Viva Língua Viva contou ainda com apresentações sobre novos temas e novas demandas, como a presença de línguas de sinais entre os povos indígenas, os usos da escrita entre os Kaingang, um dicionário Sanöma-Português como ferramenta para um adequado atendimento de saúde, o ensino “descolonizado” do inglês para universitários indígenas e a diversidade em sala de aula. 

Os pôsteres mostraram um grande leque de temas culturais, linguísticos, educacionais e políticos, acrescentando conhecimento de outras línguas, como o Nheengatu falado pelos Dôw, e aspectos gramaticais do Korubo, Terena, Kadiwéu, a diversidade dialetal Tikuna. Vimos também outras experiências de documentação e de revitalização, como entre os Terena, Xerente, Macuxi, o dicionário multimídia Baniwa-Koripako.

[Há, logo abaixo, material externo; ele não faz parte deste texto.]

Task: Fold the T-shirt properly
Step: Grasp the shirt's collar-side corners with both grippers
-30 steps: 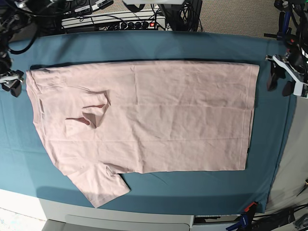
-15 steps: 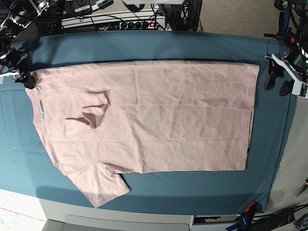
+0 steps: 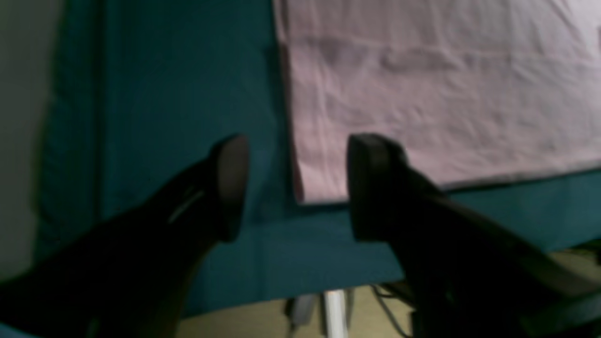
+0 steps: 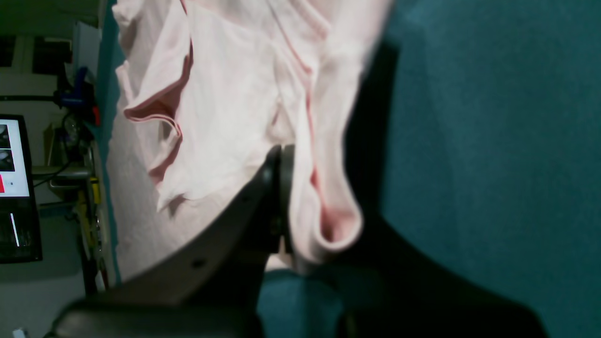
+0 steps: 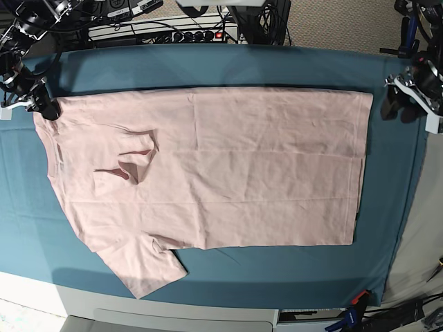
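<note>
The pale pink T-shirt (image 5: 228, 173) lies flat, plain side up, on the teal cloth (image 5: 208, 69). One sleeve (image 5: 131, 162) is tucked in on the body; the other (image 5: 145, 266) sticks out toward the front edge. My right gripper (image 5: 47, 109) is at the shirt's far left corner. In the right wrist view it (image 4: 300, 211) is shut on a raised fold of the T-shirt (image 4: 225, 117). My left gripper (image 5: 398, 104) hovers open just off the far right corner. In the left wrist view the gripper (image 3: 296, 188) straddles that corner of the T-shirt (image 3: 422, 94).
A power strip and cables (image 5: 166, 31) run behind the table's far edge. Clamps (image 5: 353, 304) hold the cloth at the front right corner. The table's pale front edge (image 5: 69, 297) shows below the cloth. A monitor (image 4: 14, 188) stands beyond the table.
My right gripper has moved in onto the shirt's far left corner and shut on the fabric. My left gripper has shifted slightly toward the far right corner, still open.
</note>
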You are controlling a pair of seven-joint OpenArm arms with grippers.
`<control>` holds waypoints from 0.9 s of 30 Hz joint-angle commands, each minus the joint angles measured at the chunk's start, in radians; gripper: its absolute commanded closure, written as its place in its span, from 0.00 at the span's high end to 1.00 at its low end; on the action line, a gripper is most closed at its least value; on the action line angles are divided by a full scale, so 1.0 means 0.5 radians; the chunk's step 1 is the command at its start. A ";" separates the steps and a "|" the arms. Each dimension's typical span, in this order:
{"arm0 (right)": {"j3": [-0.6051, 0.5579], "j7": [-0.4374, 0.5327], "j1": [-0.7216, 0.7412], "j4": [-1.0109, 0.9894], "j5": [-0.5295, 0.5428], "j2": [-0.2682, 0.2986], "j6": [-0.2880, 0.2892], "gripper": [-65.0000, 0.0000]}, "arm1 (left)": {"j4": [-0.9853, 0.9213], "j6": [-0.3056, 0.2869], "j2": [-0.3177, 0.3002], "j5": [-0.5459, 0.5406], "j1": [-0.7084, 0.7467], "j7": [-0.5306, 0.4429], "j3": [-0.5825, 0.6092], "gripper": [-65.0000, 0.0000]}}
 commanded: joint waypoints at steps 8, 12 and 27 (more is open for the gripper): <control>0.004 0.014 0.013 0.022 0.110 0.058 0.050 0.00 | -0.259 -0.053 -0.016 -0.211 -0.009 0.010 -0.005 0.49; 0.004 0.014 0.013 0.022 0.115 0.058 0.050 0.00 | -0.389 -0.097 -0.016 -0.282 -0.056 0.022 -0.005 0.47; 0.004 0.007 0.012 0.022 0.114 0.058 0.051 0.00 | -0.562 -0.098 0.051 -0.159 -0.314 0.048 0.591 0.47</control>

O evento trouxe vários exemplos da criatividade de povos que ao se reinventar e modernizar – com celulares, mídias digitais, animações, jogos – nos levam de volta ao saber dos antepassados. Uma máquina do tempo que apontando para o futuro nos leva a retomar o passado do que chamamos de Brasil, que Ajuru do povo Pataxó chamou de Pindorama ou Pindo retama, como os antigos Tupi denominavam sua região.

Por fim, desse primeiro Viva Língua Viva fica o sentimento compartilhado por vários dos participantes: um raio de esperança da vontade de ser, própria dos indígenas, que atravessa nossos tempos sombrios. Viva a vida das línguas indígenas!